So the worse than affairs: he had sex with ow1. He hasn't had sex with any of the others. Weird. Okay. Because he had only confirmed kissing before. I'm not sure about all this, but I left it alone. He was very serious about only having sex with her and not sure why it would matter to hide the rest if he had. I only thought he had sex with #4 too anyway. I think there is still more, but more of an internal thing with him, not me or OW. At least that's where the hint is.
Seems like he goes with the additonal OW when he and ow1 are broken up, which seems to happen a lot. OWs will be with him because he tells them we are over. He said OW1 stopped talking to him when i announced we were pregnant om FB. Yup. Thats how she found out. (Okay can I tell you how hard it was not to laugh at that point? I know I smiled.) That's when he would have hooked up with #2. So now this is playing into more what I had expected with MLC, that there is usually one main OW and they don't see each other as buddies having sex. I think he is planning future relationship with OW1. Right now they are off.
So I said a lot of very non DB stuff tonight. I was angry. He was mad that " why now." Why not before when he wanted me to get this mad. I'm like why would you do all this and not D. He doesn't know what he wants. of course I'm going to act like this. It's like I'm supposed to just smile and be okay with it all? I attacked ow1. I made threats about him bringing OW1 into the kids lives. I apologized for it, but I think in my heart that is to make the D go smoother. I am still mad as hell. I am not okay with ow1 being near my kids ever.
More past relationship stuff. Ugh that part is so draining. I feel like it's so pointless. Like we are not even talking about us. It's good for me to validate and everything I know, but I absolutely hate it. He brings up all this stuff about me as that is the reason we are divorcing. All the stuff he never communicated about before. Oh and the new one: he never wanted more kids after son#2. Like we keep starting over and we were to a place we could pick up and go easier. Yeah I should have been able to mind read that one right. Should have realized he did not want kids when he plays such a limited role in that.

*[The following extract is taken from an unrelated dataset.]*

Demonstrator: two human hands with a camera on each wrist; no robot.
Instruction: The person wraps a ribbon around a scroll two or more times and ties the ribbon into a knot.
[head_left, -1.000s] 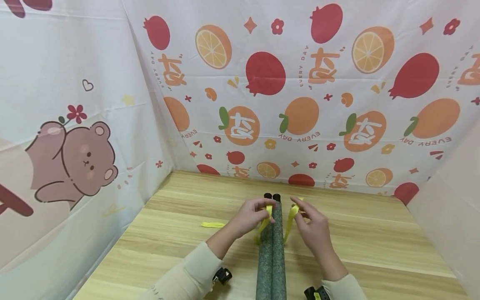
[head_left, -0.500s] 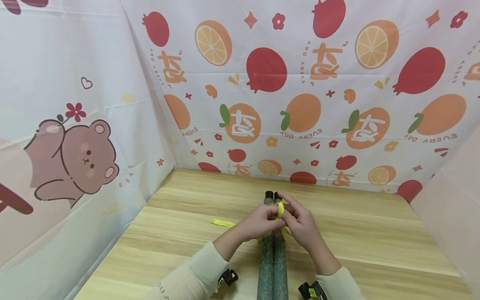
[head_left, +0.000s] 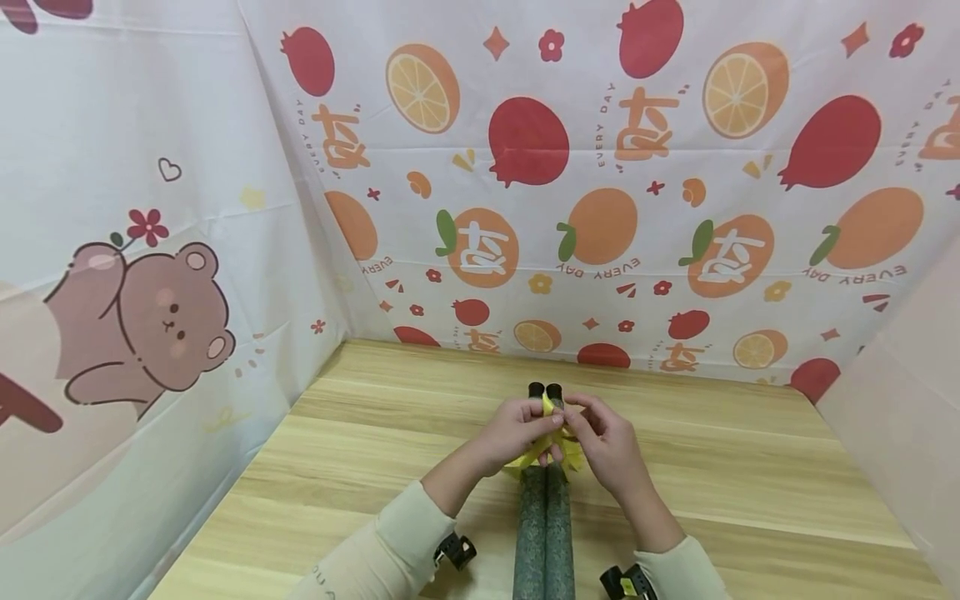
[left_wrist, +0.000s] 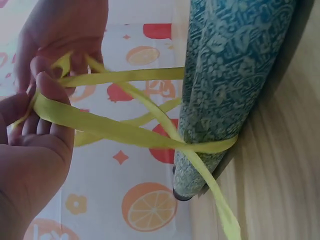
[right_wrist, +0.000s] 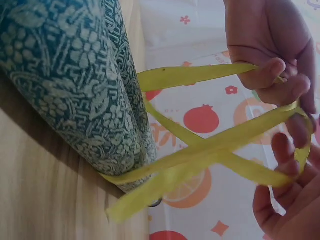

I told him I would see a lawyer. He kept saying he is only moving because he has to and doesn't want to get stuck somewhere in a contract so rather get his own place. It's not to be with anyone. He's definitely putting out reasons for me not to file. This should be a blessing to him right? I'm going to file. He gets his own place. I just told him it doesn't matter. He is being with ow and legally married to me. He told me he wouldn't do that while we were S. I have no choice no matter what he does.
I rambled a hell of a lot tonight. Yup it all came up. MLC, his 180s saying this is more than marriage issues. Oh my hell I don't even want to type out all the stuff that came up and came spewing out my mouth. 9 months of randomize thoughts.
My mind is numb. But one thing I'm feeling is some relief. I'm taking action and I feel good about it. I can't just stay married to someone openingly cheating on me.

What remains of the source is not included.